Mooted changes to ‘flawed’ inflation measure could hurt investors
The Chancellor has refused to review a decision on whether to scrap the controversial Retail Prices Index (RPI) measure of inflation in the short-term, despite reputable statisticians saying it is a flawed measure of price increases.
However, an indication that it will be reviewed from 2025 has sent shockwaves through the RPI inflation-linked UK Government debt market, causing the price of some longer-duration bonds to fall by 10%.
Investors were caught off-guard and many were unaware of how changes to inflation measures would impact certain investment products.
Switching away from RPI could see inflation-linked government bonds, also known as ‘linkers’, produce lower returns.
WHAT IS THE DIFFERENCE BETWEEN RPI AND CPI?

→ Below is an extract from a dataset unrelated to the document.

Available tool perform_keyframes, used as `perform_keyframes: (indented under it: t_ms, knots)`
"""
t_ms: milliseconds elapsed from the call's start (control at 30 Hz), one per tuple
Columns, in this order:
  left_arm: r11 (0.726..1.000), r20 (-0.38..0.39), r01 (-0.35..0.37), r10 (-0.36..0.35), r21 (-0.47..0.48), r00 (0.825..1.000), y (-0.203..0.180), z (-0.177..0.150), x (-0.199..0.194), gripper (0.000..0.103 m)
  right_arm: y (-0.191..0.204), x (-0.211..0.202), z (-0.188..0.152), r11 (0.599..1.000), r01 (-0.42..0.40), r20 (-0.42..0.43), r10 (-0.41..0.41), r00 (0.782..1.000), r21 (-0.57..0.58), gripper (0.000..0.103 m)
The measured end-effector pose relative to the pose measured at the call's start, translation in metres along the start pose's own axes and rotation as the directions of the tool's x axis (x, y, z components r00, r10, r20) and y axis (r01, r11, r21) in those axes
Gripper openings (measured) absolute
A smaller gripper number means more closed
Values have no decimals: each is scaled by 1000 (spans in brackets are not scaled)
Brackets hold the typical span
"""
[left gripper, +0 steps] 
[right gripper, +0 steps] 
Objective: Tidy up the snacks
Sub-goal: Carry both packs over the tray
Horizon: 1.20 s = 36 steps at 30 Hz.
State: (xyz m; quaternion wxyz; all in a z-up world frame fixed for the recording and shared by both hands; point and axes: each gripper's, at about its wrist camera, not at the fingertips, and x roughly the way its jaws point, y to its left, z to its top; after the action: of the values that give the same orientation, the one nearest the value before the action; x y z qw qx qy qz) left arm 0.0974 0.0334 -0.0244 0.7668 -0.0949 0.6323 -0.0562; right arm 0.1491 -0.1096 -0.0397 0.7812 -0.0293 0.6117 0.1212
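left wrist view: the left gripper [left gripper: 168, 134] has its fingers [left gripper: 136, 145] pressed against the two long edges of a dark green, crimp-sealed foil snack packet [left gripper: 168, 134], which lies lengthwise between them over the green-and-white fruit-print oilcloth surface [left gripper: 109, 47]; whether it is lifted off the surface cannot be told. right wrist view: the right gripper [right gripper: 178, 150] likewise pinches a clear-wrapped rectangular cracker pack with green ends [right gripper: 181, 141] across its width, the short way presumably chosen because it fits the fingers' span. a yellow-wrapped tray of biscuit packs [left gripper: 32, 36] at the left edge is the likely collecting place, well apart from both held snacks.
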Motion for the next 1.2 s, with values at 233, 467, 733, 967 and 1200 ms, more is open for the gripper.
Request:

The RPI measure of inflation was introduced in 1947, but was usurped by the Consumer Prices Index (CPI) measure of inflation, introduced in 2003 and thought to be more reliable.
The two differ in how they calculate inflation, with RPI typically running around one percentage point higher than CPI. More recently the CPIH measure was introduced, which charts inflation including housing costs.
However, a number of parts of our everyday life are still linked to RPI, from student loans to pensions and train fares.
The Bank of England, which produces the figure each month, has already said the RPI measure is not fit for purpose, with Governor Mark Carney saying it is ‘of no merit’ and should be scrapped. He’s not alone – the Office for National Statistics has branded the RPI measure of inflation as ‘flawed’ with ‘serious shortcomings’ and does not recommend it being used.
More recently the UK Statistics Authority said that RPI should be scrapped and merged with the CPIH measure of inflation. However, Chancellor Sajid Javid has delayed making any decision, saying any change will be consulted on between 2025 and 2030 – effectively kicking the can down the road.
David Norgrove, chair of the UK Statistics Authority, says: ‘We continue to urge the Government and others to cease to use the RPI. It would be wrong for the Government to continue to use a measure of inflation which it itself accepts is flawed, where it has the opportunity to change.’
WHY DOES IT MATTER?
Despite being discredited, some big price rises in our lives are determined by RPI, rather than CPI, meaning it likely affects most people in one way or another.
The Government has been accused of cherry-picking which measure of inflation is used. CPI is often used for hikes that benefit the public, such as state pension increases, tax credits or public sector final salary schemes, while RPI is used for things that cost them, such as price hikes on rail fares and setting interest rates for student loans.
Tom Selby, senior analyst at AJ Bell, says: ‘The Government’s reticence to abandon RPI is likely in part driven by the fact it has been used as a money-making machine in recent years. For example, back in 2011 the Government chose to switch the inflation measure used for public sector pension increases from RPI to CPI, saving the Treasury tens of billions of pounds in the process.’
WHO IS HIT IF RPI’S USE IS EXTENDED?
One of the biggest hits is for graduates as student loan interest rates are linked to RPI rather than CPI. This means they pay more interest on their loan than if it was linked to CPI.
The rate is based on the inflation figure from March the previous year. This year RPI inflation in March was 2.4% compared to 1.9% for CPI.
For someone with the average student loan debt of £50,000, this equates to an extra £300 in interest a year. It’s also worth noting that the difference between CPI and RPI is usually larger, so the difference would usually be greater.
Commuters are also hit with an RPI increase to their train fares and season tickets each year. People have long called for this to be changed, but the train companies argue that its workers’ wages are linked to RPI increases each year. July’s figure for RPI is used for rail fare increases in the following year – this July the figure for RPI was 2.8%, while CPI was 2.1%.
WHO BENEFITS IF RPI ISN’T SCRAPPED IMMEDIATELY?
Pensioners and investors will likely benefit from RPI still being in place until at least 2025. Some private sector defined benefit pension schemes have RPI-linked increases baked into their scheme rules, which means that each year the rise is higher than if it was linked to CPI.
Some pension schemes have already tried to switch to the lower CPI measure, but have been defeated in their attempts – as it would effectively equate to a pay cut for pensioners.
Another area where many pensioners benefit is the millions of people who have bought annuities that rise in line with RPI. Investors also enjoy RPI-linking, as those who have purchased index-linked Government gilts from the Bank of England see the value of their coupon or yield increase in line with RPI.
If RPI is eventually scrapped, the Government will have to figure out what to do about the existing stock of products and benefits where the inflation measure is used. It might be that the measure is continued for existing contracts, but all new contracts are switched to CPI. What seems certain is that many investors will lose out should RPI go.